As part of the Persian New Year custom, Sadr and his bitcoin buddies have been giving people money. But for this year’s holiday, they’re not passing out rials — they’re sending sats through the Lightning Network or through mainnet. He thinks that the token of gratitude will help to educate his countrymen and help ease their access to a financial system that they otherwise might not be able to leverage.
“I meet a lot of people who know that they can use bitcoin to transfer money easily, but they just haven’t tried it yet,” Sadr said.
The Torch’s Legacy
The situation in Iran calls to memory Venezuela’s own political and economic hardship. The Torch has made it there, too — multiple times in fact.
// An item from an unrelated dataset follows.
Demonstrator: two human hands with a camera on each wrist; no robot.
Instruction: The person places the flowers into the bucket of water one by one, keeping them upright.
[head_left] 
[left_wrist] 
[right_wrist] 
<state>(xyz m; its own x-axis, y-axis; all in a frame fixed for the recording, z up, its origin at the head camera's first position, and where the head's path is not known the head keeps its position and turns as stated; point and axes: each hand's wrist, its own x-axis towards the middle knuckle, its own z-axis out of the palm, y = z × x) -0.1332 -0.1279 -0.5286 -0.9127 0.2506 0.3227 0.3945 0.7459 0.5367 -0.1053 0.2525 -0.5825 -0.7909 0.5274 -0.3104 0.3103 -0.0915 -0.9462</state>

The Torch ultimately reached Bitcoin Venezuela, a charity organization which has fed thousands of economically dispossessed citizens thanks to cryptocurrency donations. As its final bearer, Bitcoin Venezuela will blow the Torch out and transmute its altruistic embers into food, necessities and medicine for Venezuelans in need. A number of community members have pledged to match this donation.
We had to do a second take (big TXs are a challenge with LN right now!), but here’s documentation from the receiving node. @AaronvanW @BitcoinMagazine @TheBlock__ @pierre_rochard @francispouliot_ @adam3us @Chris_Stewart_5 @starkness @jack @BitcoinErrorLog @Excellion @johanth pic.twitter.com/agAjqj96na
— torkel (@torkelrogstad) April 11, 2019
The Lightning Torch may have begun as fun, but its intersection with economically and politically destabilized areas is anything but trivial. Its ability to transcend borders, nationalities and ideologies is testament to the fact that Satoshi’s gift to the world (and its grassroots community) is resilient and, by and large, chock-full of goodwill.
“I think that says a lot about this community,” Hodlonaut mused. “People are good in this space. I’ve seen so much positive stuff coming out of this.”
The “random” and “organic” trajectory of the Torch, he continued, “tells volumes about the global nature of bitcoin.” Sure as Satoshi, the proof is in the numbers.
In total, 278 unique participants from 56 countries have sent the Torch to every continent except for Antarctica (though one passer did place their phone on a rock from Antarctica while receiving it, but that really only counts in spirit). Just over 7 BTC has been transacted (roughly 700 million satoshis!) over a period of 83 days.
So inspiring is this experiment-turned-movement that it has spawned offshoots. Obscure altcoin Ravencoin had an on-chain version, and there’s one called the Tiny Torch that has taken off on Bitcoin’s Lightning Network, too. While he had it, Litecoin creator Charlie Lee intimated that he would fork the Torch to Litecoin’s Lightning Network. This didn’t go over too well, though, and Lee eventually removed the tweet with this claim (some saw it as self-promotion and Hodlonaut wanted to make sure there was no confusion between offshoots and the #LNTrustChain hashtag that has demarcated the Torch’s movement).
Hodlonaut doesn’t want the original to fork either, less it get “stale.” He said that a finish line is necessary and that, without it, the Torch loses its significance.
He also told Bitcoin Magazine that keeping track of the Torch’s movement and documenting the phenomenon on its website has been a taxing, “around the clock” job. Given how much impact the Torch has had, we asked him what would be next when this was all over.
“I think I need a vacation,” he chuckled in response.
Well, he’s more than earned one, and thanks to the number of ancillary torches that have proliferated under the light of the original, he can take his rest while the influence of his creativity shines forth in multiple iterations. Much like Satoshi passing the Torch of his creation to a decentralized community of developers and enthusiasts, Hodlonaut’s ingenuity has been passed to a community eager to continue this exercise of trust.
So, the Lightning Torch’s creator can take his vacation; Bitcoin doesn’t take vacations.